■ Task details:
All that is needed is the line in the material below containing "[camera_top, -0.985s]", plus every line after it, printed exactly.

■ Data for review:
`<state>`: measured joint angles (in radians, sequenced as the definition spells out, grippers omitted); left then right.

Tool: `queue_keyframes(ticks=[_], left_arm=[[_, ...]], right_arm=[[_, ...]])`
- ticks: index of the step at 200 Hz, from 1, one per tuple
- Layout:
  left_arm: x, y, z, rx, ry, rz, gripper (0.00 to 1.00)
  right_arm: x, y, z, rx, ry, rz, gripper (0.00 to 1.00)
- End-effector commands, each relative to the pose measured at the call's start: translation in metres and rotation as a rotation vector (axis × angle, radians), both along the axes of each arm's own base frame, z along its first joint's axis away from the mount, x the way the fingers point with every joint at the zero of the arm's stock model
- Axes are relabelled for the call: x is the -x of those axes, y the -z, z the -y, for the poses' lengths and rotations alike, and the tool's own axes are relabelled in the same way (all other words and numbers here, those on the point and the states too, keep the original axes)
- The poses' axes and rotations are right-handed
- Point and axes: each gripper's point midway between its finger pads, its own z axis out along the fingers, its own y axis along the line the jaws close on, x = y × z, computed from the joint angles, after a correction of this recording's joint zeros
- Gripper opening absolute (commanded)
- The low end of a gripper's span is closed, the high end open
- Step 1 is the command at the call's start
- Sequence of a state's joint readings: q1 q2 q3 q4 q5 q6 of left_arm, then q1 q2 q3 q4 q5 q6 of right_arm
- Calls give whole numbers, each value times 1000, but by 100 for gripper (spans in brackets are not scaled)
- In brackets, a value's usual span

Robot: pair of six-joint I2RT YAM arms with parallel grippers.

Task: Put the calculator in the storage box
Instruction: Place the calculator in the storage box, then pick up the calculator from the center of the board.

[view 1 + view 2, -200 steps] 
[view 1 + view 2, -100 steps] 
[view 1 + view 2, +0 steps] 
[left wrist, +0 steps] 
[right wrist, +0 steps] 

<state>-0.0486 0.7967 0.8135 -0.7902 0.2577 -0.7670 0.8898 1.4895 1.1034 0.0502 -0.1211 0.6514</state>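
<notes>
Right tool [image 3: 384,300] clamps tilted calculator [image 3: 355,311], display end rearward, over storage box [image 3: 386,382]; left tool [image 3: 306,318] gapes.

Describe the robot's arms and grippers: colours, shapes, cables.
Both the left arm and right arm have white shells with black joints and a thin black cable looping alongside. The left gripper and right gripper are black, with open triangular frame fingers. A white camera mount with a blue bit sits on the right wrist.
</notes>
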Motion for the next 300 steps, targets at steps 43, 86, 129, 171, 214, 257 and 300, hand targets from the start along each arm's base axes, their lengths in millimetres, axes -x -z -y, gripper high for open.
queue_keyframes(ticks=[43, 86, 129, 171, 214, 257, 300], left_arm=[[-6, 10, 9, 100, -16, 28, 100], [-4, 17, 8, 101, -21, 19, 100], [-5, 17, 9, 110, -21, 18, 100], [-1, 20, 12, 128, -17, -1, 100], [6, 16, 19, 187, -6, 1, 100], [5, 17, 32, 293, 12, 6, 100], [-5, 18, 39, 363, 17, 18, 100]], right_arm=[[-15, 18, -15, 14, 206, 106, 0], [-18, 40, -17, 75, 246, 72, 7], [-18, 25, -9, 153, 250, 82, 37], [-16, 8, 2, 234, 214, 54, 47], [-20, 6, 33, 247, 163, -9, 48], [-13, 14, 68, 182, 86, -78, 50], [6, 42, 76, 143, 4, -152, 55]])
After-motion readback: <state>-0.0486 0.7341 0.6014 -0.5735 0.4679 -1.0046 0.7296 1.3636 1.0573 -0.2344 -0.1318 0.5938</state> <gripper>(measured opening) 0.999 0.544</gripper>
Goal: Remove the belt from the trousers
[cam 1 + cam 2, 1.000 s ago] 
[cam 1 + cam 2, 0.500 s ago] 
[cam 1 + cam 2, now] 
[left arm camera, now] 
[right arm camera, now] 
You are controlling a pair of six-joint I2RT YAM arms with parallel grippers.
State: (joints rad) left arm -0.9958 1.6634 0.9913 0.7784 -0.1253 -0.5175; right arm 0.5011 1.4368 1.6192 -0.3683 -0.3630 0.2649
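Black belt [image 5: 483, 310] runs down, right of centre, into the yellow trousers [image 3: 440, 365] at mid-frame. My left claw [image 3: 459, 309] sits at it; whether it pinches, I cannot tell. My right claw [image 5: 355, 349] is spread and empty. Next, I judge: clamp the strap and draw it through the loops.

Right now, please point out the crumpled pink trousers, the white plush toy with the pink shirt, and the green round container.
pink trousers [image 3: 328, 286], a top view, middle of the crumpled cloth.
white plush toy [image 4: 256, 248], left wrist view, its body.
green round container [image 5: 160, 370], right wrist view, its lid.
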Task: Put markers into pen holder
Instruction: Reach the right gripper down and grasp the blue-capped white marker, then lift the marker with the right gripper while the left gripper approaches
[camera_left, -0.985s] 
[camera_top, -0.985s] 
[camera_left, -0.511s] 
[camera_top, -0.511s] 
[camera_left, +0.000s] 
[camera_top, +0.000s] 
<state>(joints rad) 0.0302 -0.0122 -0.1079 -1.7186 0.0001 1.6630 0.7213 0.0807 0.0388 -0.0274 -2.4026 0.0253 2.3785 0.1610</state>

■ Result below:
[camera_top, -0.985s] 
[camera_left, -0.511s] 
[camera_top, -0.511s] 
[camera_left, +0.000s] 
[camera_top, +0.000s] 
<state>(joints rad) 0.0302 -0.0122 -0.1079 -1.7186 0.0001 1.6630 0.7213 0.0807 0.0388 -0.0274 -2.4026 0.0253 2.3785 0.1610</state>

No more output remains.